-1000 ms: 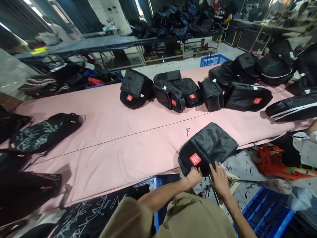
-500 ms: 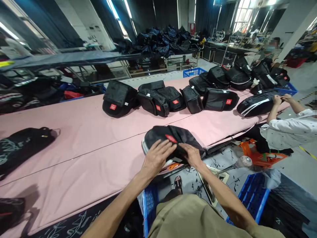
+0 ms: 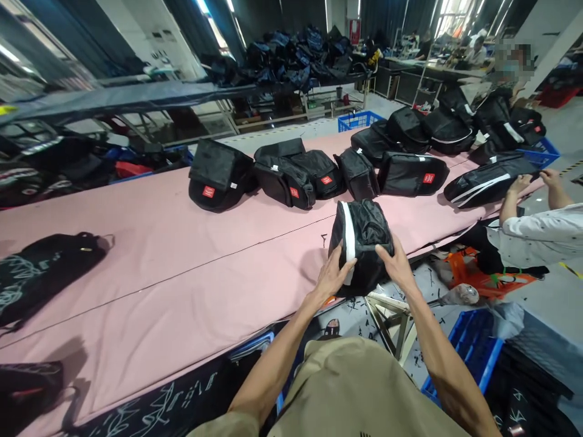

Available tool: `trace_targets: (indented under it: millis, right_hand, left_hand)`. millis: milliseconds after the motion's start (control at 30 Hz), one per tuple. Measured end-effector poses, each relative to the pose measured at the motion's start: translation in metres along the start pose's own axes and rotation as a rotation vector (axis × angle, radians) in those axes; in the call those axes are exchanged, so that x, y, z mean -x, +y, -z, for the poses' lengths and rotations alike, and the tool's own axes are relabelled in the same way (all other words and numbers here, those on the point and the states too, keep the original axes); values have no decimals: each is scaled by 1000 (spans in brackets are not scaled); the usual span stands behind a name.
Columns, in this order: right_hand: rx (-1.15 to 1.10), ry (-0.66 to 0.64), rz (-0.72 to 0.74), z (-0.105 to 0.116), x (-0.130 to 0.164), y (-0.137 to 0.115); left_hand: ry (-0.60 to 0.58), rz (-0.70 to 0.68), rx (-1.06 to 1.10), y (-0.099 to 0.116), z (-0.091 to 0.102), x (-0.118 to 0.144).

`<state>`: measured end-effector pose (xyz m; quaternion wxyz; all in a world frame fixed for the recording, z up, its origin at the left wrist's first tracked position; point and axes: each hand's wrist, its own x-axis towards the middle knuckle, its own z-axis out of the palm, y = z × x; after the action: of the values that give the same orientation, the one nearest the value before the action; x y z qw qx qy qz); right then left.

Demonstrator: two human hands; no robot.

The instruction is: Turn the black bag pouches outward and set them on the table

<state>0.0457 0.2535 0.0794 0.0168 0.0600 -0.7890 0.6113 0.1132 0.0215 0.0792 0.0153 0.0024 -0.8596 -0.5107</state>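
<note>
Nearest the camera are the person's khaki-clad lap and two bare forearms reaching forward. The left hand [image 3: 334, 276] and the right hand [image 3: 396, 264] are closed on a black bag [image 3: 362, 243], one on each side of it, fingers wrapped over its lower part. The bag stands on end at the near edge of the pink table [image 3: 182, 267], a white stripe [image 3: 348, 240] running up its left face. Below the hands, off the table, a wooden stool [image 3: 392, 315] stands on a floor littered with black scraps, and a blue crate [image 3: 469, 352] sits to the right of it.

To the left, a black bag with a pale scribble print [image 3: 45, 270] lies on the table, well apart from the held one.

Further back, a row of black bags [image 3: 291, 176] lies across the table's far side, several with small red labels. At the right end of the row a long bag with white stripes [image 3: 492, 182] rests near the table's edge; a co-worker in a white sleeve [image 3: 537, 233] has both hands at its far end.

Beyond the table runs a dark bench [image 3: 136, 97], and behind it a heap of dark bags [image 3: 296, 57] fills the back of the room.
</note>
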Motion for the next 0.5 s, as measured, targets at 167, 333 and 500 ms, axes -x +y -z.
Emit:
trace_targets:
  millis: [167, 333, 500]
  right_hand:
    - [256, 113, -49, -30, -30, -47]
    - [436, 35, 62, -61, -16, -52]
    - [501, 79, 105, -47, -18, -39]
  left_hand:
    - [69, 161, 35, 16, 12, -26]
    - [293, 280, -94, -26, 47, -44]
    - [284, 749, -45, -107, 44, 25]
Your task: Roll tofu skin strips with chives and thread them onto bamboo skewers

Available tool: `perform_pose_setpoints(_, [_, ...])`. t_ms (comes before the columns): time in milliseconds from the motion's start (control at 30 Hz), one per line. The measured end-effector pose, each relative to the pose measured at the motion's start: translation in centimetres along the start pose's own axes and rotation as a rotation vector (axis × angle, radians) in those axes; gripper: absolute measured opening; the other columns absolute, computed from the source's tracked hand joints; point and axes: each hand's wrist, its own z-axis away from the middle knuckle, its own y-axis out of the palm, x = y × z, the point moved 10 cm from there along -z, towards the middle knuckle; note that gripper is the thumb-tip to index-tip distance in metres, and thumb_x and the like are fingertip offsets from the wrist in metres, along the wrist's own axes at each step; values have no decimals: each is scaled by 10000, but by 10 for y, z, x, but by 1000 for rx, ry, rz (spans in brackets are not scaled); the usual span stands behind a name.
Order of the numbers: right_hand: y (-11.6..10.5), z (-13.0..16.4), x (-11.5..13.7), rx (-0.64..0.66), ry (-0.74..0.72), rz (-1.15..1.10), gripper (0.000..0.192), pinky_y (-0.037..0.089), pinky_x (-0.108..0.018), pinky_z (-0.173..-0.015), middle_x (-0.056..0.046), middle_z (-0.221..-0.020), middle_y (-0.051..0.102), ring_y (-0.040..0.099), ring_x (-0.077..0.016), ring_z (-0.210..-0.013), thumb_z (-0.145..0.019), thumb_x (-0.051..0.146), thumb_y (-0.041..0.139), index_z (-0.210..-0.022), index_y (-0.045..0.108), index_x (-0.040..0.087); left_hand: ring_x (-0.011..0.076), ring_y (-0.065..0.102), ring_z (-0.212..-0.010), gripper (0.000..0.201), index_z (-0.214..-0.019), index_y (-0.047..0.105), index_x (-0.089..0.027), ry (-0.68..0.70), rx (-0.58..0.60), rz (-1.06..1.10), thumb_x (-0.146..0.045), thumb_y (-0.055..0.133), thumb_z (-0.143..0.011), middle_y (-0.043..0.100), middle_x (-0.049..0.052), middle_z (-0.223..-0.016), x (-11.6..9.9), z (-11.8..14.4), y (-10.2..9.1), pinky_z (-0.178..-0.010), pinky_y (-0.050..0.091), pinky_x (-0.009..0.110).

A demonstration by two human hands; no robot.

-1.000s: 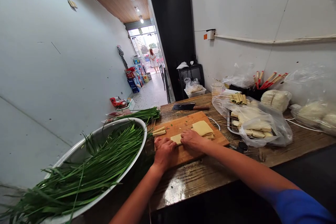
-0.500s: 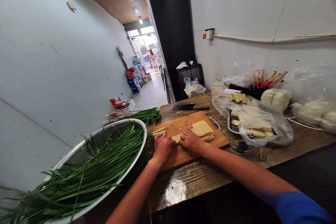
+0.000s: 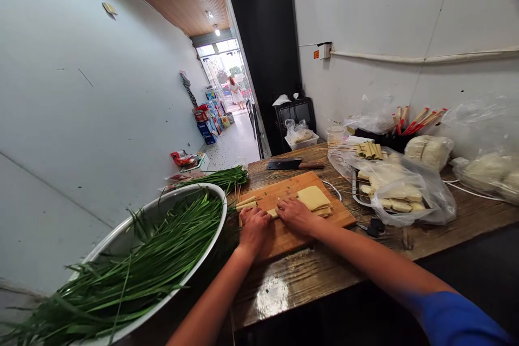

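On the wooden cutting board (image 3: pixel 279 243), a pale yellow tofu sheet (image 3: pixel 274 213) is being rolled between both hands. My left hand (image 3: pixel 254 227) is closed over its left end, fingers curled down. The right end is under my right hand (image 3: pixel 295 215), its fingers bent and pressed onto the roll. What lies inside the roll is hidden. A stack of square tofu sheets (image 3: pixel 314 198) sits just beyond my right hand. Past my left hand lie finished rolls (image 3: pixel 246 204) with green ends and thin skewers.
At left stands a large basin (image 3: pixel 224 211) heaped with chives (image 3: pixel 162 259). A cleaver (image 3: pixel 294 164) lies behind the board. To the right are a bagged tray of pale pieces (image 3: pixel 399 194), skewered rolls (image 3: pixel 368 150), keys (image 3: pixel 375 226) and red-tipped sticks (image 3: pixel 421 121).
The tofu sheet between my hands looks narrower and more tightly rolled. Both hands have shifted only slightly.
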Motion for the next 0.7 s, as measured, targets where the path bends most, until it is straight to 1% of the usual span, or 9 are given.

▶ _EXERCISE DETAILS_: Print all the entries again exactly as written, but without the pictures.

▶ _TASK RESPONSE_:
-1000 ms: 
-500 ms: 
+0 ms: 

Available tool: `trace_targets: (indented under it: millis, right_hand, left_hand)`. millis: milliseconds after the motion's start (control at 30 Hz), one per tuple. Measured end-effector poses, each relative to the pose measured at the motion's start: translation in metres along the start pose's own axes and rotation as a rotation vector (axis × angle, radians) in those axes; in the call those axes are exchanged, so that x, y, z mean -x, +y, -z, for the poses' lengths and rotations alike, and the tool's own axes are relabelled in the same way (all other words and numbers here, those on the point and the states too, keep the original axes); values have no decimals: each is scaled by 1000 (spans in brackets are not scaled); the usual span stands behind a name.
Columns, in this order: right_hand: rx (-1.15 to 1.10), ry (-0.66 to 0.64), rz (-0.72 to 0.74), z (-0.105 to 0.116), x (-0.130 to 0.164), y (-0.137 to 0.115); left_hand: ry (-0.60 to 0.58), rz (-0.70 to 0.68), rx (-1.06 to 1.10), y (-0.099 to 0.116), z (-0.091 to 0.102), x (-0.118 to 0.144).

`<state>`: measured end-effector pose (xyz m; quaternion wxyz; all in a world frame fixed for the recording, z up, its origin at the left wrist's first tracked position; point and axes: each hand's wrist, its own x-axis towards the middle knuckle, its own z-axis out of the palm, y = z × x; after the action: of the values that give the same orientation, the one nearest the value before the action; x y z qw qx qy qz); right then left.

Demonstrator: two human hands; no robot.

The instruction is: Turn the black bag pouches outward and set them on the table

<state>0.0457 0.2535 0.0794 0.0168 0.0600 -0.7890 0.6113 0.1132 0.0215 0.0792 0.0153 0.0024 -0.8596 -0.5107</state>
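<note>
Nearest the camera are the person's khaki-clad lap and two bare forearms reaching forward. The left hand [image 3: 334, 276] and the right hand [image 3: 396, 264] are closed on a black bag [image 3: 362, 243], one on each side of it, fingers wrapped over its lower part. The bag stands on end at the near edge of the pink table [image 3: 182, 267], a white stripe [image 3: 348, 240] running up its left face. Below the hands, off the table, a wooden stool [image 3: 392, 315] stands on a floor littered with black scraps, and a blue crate [image 3: 469, 352] sits to the right of it.

To the left, a black bag with a pale scribble print [image 3: 45, 270] lies on the table, well apart from the held one.

Further back, a row of black bags [image 3: 291, 176] lies across the table's far side, several with small red labels. At the right end of the row a long bag with white stripes [image 3: 492, 182] rests near the table's edge; a co-worker in a white sleeve [image 3: 537, 233] has both hands at its far end.

Beyond the table runs a dark bench [image 3: 136, 97], and behind it a heap of dark bags [image 3: 296, 57] fills the back of the room.
</note>
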Motion for the next 0.5 s, as measured, targets at 167, 333 and 500 ms, axes -x +y -z.
Emit:
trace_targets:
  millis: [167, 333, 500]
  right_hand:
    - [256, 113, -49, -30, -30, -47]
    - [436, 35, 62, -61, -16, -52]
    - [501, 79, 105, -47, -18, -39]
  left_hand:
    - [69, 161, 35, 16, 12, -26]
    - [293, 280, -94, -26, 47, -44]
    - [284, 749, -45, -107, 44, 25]
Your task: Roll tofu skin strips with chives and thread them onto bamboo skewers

Available tool: `perform_pose_setpoints(_, [_, ...])`. t_ms (comes before the columns): time in milliseconds from the motion's start (control at 30 Hz), one per line. The measured end-effector pose, each relative to the pose measured at the motion's start: translation in centimetres along the start pose's own axes and rotation as a rotation vector (axis × angle, radians) in those axes; gripper: absolute measured opening; the other columns absolute, computed from the source's tracked hand joints; point and axes: each hand's wrist, its own z-axis away from the middle knuckle, its own y-axis out of the palm, x = y × z, the point moved 10 cm from there along -z, towards the middle knuckle; note that gripper is the thumb-tip to index-tip distance in metres, and thumb_x and the like are fingertip offsets from the wrist in metres, along the wrist's own axes at each step; values have no decimals: each is scaled by 10000, but by 10 for y, z, x, but by 1000 for rx, ry, rz (spans in brackets are not scaled); the usual span stands behind a name.
Order of the numbers: right_hand: y (-11.6..10.5), z (-13.0..16.4), x (-11.5..13.7), rx (-0.64..0.66), ry (-0.74..0.72), rz (-1.15..1.10), gripper (0.000..0.192), pinky_y (-0.037..0.089), pinky_x (-0.108..0.018), pinky_z (-0.173..-0.015), middle_x (-0.056..0.046), middle_z (-0.221..-0.020), middle_y (-0.051..0.102), ring_y (-0.040..0.099), ring_x (-0.077..0.016), ring_z (-0.210..-0.013), thumb_z (-0.145..0.019), thumb_x (-0.051..0.146), thumb_y (-0.041..0.139), index_z (-0.210..-0.022), index_y (-0.045..0.108), index_x (-0.040..0.087); left_hand: ring_x (-0.011..0.076), ring_y (-0.065..0.102), ring_z (-0.212..-0.010), gripper (0.000..0.201), index_z (-0.214..-0.019), index_y (-0.047..0.105), index_x (-0.089..0.027), ry (-0.68..0.70), rx (-0.58..0.60), rz (-1.06..1.10), thumb_x (-0.146..0.045), thumb_y (-0.055..0.133), thumb_z (-0.143..0.011), middle_y (-0.043..0.100), middle_x (-0.049..0.052), middle_z (-0.223..-0.016), x (-11.6..9.9), z (-11.8..14.4), y (-10.2..9.1), pinky_z (-0.178..-0.010), pinky_y (-0.050..0.091), pinky_x (-0.009..0.110).

A demonstration by two human hands; no robot.

-1.000s: 
-0.500s: 
+0.000s: 

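On the wooden cutting board (image 3: pixel 279 243), a pale yellow tofu sheet (image 3: pixel 274 213) is being rolled between both hands. My left hand (image 3: pixel 254 227) is closed over its left end, fingers curled down. The right end is under my right hand (image 3: pixel 295 215), its fingers bent and pressed onto the roll. What lies inside the roll is hidden. A stack of square tofu sheets (image 3: pixel 314 198) sits just beyond my right hand. Past my left hand lie finished rolls (image 3: pixel 246 204) with green ends and thin skewers.
At left stands a large basin (image 3: pixel 224 211) heaped with chives (image 3: pixel 162 259). A cleaver (image 3: pixel 294 164) lies behind the board. To the right are a bagged tray of pale pieces (image 3: pixel 399 194), skewered rolls (image 3: pixel 368 150), keys (image 3: pixel 375 226) and red-tipped sticks (image 3: pixel 421 121).
The tofu sheet between my hands looks narrower and more tightly rolled. Both hands have shifted only slightly.
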Motion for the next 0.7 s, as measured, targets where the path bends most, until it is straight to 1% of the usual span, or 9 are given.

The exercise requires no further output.